Write out again, exactly, the lines of the listing below from the first one through the one that contains "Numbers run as", and no other lines.

┌──

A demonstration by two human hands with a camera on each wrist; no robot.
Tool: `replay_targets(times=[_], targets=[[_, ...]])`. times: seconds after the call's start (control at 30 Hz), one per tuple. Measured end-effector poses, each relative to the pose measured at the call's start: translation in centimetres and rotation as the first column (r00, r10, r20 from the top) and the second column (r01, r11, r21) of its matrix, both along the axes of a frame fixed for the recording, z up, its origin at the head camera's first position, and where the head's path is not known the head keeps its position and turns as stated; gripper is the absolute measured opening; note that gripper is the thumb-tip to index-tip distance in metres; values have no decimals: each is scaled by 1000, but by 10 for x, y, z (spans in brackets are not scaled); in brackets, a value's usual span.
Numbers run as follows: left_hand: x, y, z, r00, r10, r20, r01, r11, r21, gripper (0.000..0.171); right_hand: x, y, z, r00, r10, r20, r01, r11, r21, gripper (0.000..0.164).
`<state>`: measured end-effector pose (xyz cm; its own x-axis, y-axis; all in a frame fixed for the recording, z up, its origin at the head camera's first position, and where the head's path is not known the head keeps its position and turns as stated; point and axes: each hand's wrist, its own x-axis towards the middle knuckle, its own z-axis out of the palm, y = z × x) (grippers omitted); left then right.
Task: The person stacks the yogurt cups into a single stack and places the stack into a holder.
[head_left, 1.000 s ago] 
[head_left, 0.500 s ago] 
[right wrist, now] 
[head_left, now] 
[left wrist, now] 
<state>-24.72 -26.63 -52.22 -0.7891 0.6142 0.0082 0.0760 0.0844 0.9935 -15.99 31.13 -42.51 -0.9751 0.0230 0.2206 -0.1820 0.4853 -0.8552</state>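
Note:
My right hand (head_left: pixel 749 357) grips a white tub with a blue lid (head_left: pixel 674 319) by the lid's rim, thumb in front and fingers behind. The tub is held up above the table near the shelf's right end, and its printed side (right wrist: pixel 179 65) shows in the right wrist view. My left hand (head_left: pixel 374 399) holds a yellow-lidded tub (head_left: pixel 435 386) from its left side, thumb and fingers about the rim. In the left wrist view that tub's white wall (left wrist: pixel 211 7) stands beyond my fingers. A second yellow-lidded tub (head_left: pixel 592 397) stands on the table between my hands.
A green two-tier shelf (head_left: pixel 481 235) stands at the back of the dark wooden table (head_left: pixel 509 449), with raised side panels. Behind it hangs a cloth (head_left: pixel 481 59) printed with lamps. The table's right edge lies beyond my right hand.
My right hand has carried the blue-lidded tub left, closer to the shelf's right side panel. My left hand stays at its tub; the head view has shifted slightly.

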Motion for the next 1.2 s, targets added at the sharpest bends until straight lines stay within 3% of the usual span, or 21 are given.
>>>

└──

:: RESULT OF THIS TASK ::
A demonstration by two human hands with a camera on each wrist; no robot.
Tool: `replay_targets(times=[_], targets=[[_, ...]])`. times: seconds after the call's start (control at 30 Hz), one per tuple. Measured end-effector poses, each relative to the pose measured at the call's start: translation in centimetres and rotation as the first column (r00, r10, r20 from the top) and the second column (r01, r11, r21) of its matrix, both along the axes of a frame fixed for the recording, z up, its origin at the head camera's first position, and where the head's path is not known the head keeps its position and turns as stated; gripper is the absolute measured opening; note that gripper is the thumb-tip to index-tip distance in metres; values have no decimals: each is scaled by 1000, but by 10 for x, y, z (spans in brackets are not scaled); in brackets, a value's usual span.
Numbers run as follows: left_hand: x, y, z, r00, r10, r20, r01, r11, r21, gripper (0.000..0.171); right_hand: x, y, z, r00, r10, r20, r01, r11, r21, gripper (0.000..0.164).

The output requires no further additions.